Dopo questa importante vittoria, Kabila non ha rispettato un solo impegno della intelligente road map verso una transizione pacifica del potere disegnata dagli strateghi del Vaticano. La morte del leader storico dell’opposizione, Etienne Tshisekedi avvenuta a Bruxelles il 1° febbraio 2017, ha gettato nel caos l’alleanza dei partiti di opposizione. Il principale partito guidato da Tshisekedi: il UDPS (Unione per la Democrazia e il Progresso Sociale) è stato immediatamente vittima di una guerra interna per la successione alla leadership rivendicata dal figlio del leader scomparso, Felix Tshisekedi, e da altri quadri del partito. Una guerra vinta da Felix ai danni della credibilità del partito dinnanzi all’elettorato congolese.

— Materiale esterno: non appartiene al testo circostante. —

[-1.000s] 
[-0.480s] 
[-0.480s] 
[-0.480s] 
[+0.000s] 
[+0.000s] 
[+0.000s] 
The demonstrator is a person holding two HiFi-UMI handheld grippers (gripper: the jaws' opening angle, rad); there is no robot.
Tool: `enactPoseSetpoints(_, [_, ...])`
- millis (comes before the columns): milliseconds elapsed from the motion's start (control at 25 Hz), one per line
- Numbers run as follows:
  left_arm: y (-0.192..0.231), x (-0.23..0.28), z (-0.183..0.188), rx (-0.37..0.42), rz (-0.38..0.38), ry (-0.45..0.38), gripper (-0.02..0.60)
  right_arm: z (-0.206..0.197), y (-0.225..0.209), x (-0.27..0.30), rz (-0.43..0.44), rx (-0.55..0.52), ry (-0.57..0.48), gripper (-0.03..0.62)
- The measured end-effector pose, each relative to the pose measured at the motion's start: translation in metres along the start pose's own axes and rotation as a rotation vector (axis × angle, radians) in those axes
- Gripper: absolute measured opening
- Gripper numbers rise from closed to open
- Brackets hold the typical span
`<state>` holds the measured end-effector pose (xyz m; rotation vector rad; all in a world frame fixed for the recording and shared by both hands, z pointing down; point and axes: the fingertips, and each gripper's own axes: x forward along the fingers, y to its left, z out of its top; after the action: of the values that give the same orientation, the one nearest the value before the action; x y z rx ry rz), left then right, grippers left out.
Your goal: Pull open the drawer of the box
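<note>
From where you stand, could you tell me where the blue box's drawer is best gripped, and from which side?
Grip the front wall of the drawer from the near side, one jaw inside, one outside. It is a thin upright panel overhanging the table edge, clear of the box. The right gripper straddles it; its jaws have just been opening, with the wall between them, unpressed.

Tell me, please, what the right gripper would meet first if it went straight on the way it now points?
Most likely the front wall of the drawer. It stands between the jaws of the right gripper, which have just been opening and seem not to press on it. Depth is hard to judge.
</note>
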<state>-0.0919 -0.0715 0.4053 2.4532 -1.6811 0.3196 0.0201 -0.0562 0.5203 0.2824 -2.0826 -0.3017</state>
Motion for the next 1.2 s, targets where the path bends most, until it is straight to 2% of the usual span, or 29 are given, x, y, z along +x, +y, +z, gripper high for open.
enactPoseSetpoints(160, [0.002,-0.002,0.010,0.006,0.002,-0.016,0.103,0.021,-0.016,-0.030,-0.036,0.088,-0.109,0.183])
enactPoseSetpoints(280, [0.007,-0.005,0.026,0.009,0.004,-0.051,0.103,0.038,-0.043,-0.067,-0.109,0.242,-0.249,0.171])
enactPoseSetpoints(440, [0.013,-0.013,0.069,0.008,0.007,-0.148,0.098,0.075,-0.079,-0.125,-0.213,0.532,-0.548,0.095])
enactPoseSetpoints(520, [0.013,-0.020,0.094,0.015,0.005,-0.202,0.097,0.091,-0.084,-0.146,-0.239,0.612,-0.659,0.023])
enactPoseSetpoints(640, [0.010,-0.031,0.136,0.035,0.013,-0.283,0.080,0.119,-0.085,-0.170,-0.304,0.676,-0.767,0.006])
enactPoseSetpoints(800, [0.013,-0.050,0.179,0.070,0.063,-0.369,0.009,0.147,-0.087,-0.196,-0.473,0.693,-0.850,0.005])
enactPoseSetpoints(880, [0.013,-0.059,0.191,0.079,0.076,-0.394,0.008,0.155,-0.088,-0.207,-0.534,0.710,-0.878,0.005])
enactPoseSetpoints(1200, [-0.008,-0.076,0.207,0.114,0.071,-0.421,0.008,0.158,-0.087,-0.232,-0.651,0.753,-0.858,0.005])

Contemporaneamente alla crisi interna il UDPS si è voluto coinvolgere in una assurda vicenda relativa ai funerali del suo leader. Il Governo aveva proposto di prendersi in carico il costo del rimpatri salma, di organizzare funerali di Stato e seppellire Tshisekedi nel cimitero di Gombe a Kinshasa. La famiglia Tshisekedi e il UDPS, al contrario, pretendevano che la salma fosse sepolta all’interno del quartiere generale UDPS, a Kinshasa, chiedendo i fondi necessari per trasformarlo in un mausoleo nazionale. Richiedevano, inoltre, che Tshisekedi fosse riconosciuto come eroe nazionale alla pari di Patrice Lumumba (Primo Ministro dopo l’indipendenza, assassinato dalla CIA e dai servizi segreti belgi il 17 gennaio 1961). Al riconoscimento di eroe nazionale doveva seguire una festività pubblica fissata alla data del decesso in Belgio.
A seguito del rifiuto governativo, il UDPS ha ingaggiato una incomprensibile battaglia politica che ha distolto l’attenzione dalla firma presidenziale dell’accordo di San Silvestro e impedito al principale partito d’opposizione di attuare una campagna nazionale in sostegno degli sforzi della CENCO e del Vaticano. La salma di Tshisekedi è ancora custodita presso l’ospedale di Bruxelles, dove è deceduto. Con il UDPS vittima di una classica situazione di follia politica congolese, i Vescovi cattolici si sono trovati isolati nella loro battaglia per la democrazia con l’obiettivo di assicurare passaggio di potere pacifico. Questa assurda situazione politica è stata abilmente sfruttata dal regime Kabila per distruggere l’accordo del 31 dicembre.